14 years ago I was in my third year of college and living in an apartment. I had grown up my entire life with a menagerie of animals, and suddenly didn't have any. I tried hiding some hamsters while in the dorms but my roommate turned me in so they had to go. I was lonely. Animals had always given me such a greater comfort than people. I could sit with them and just feel their presence. There didn't have to be small talk or conflicts or really anything. Animals are the epitome of empathic listeners. They can sense how you are feeling and give you what you need in that moment. Be there without intruding. Luckily, my mom noticed how lonely I was and bought me Gulliver. Gully was a gray and white cockatiel with an attitude 5 times his size. It took me 6 months of patience to even be able to pet him without his beak puncturing my skin. But I loved him. He filled that void.
Over the years we became a team. He moved with me from place to place throughout my 20s. He was a constant in my ever changing life. He would greet me in the morning, sing to his heart's content when it was sunny out, squawk bloody murder if someone startled him (better than any watchdog, that's for sure!). More recently when I began working from home he found it funny to talk only when I talked - as in, perfectly quiet so I forgot about him until I began a conference call with clients. Then all hell broke loose as I'm trying to remain professional on the phone while chasing him around my office getting him to either be quiet or leave. But then his sweet side would come out, and my heart melted. His soft little clucks as I was scratching his neck, his "pretty bird" when he wanted my attention.
After 14 long years, he passed away last week. I am normally a tough cookie. I haven't had much death in my life, and when I have, it wasn't deaths that truly affected my day-to-day life. I am usually the one trying to force myself to cry at a funeral because I don't want people to think I'm cold-hearted. In reality, I just have always felt we are all going to die, so why it is always such a shock to people? Shouldn't our lives be reflected upon instead of our deaths at that final moment? What is the big deal? Everyone dies.
Seeing Gully lying there in his cage was a bit of an eye opener. It wasn't simple sadness I felt. It was guilt that he was alone when it happened instead of having me there to comfort him. It was regret that although he got out of his cage a lot, maybe I didn't give him all of the freedom and attention he craved. It was fear that maybe he wasn't really dead but I wasn't picking up on the subtle movements. It was shock that one moment he was here and the next he was gone. All of these different emotions intertwined together. I now understand that grieving isn't always about just being sad. It is way more selfish than that. It is about accepting your part in their life before death - were you good to them? Do everything you could? Be there when they needed you? It is about how it will affect you in the future - what will I do without his morning greeting? Who will cheer me up with his silly songs? Although I dislike being selfish, I let myself fully grieve for a day without judgement.

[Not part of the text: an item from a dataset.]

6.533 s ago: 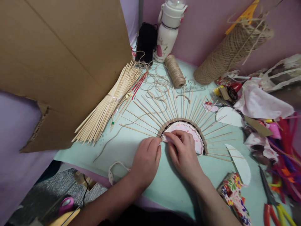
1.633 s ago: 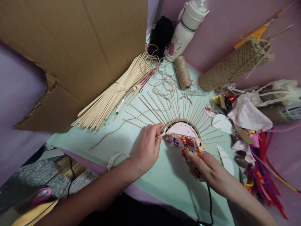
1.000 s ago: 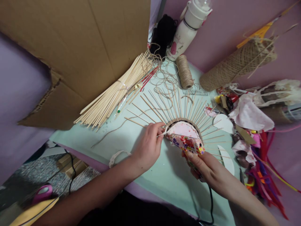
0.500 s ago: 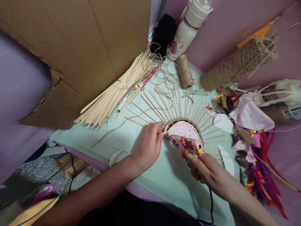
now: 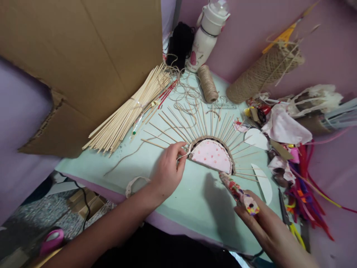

Death by itself is just death. Something that will happen to every one of us. It is not good or bad, it just is. What makes it so dreaded is when we put ourselves into the equation. Why didn't I spend more time with them while they were here? What will I do now that they are gone? Realizing this has given me a new outlook on my efforts towards the living. Instead of it being too cold to take my dogs for a walk, I will bite the bullet to do it so I don't regret it later. I will plan more activities for my little family unit so I know I am doing what I can to give them my time. I will make the effort to be the best person I know how to be to everyone in my life, so I might feel peace in my own actions once they are gone. It might sound twisted, but to live in a way that is preparing for someone's death is going to make me a better person. Thank you, Gulliver, for such a huge lesson :)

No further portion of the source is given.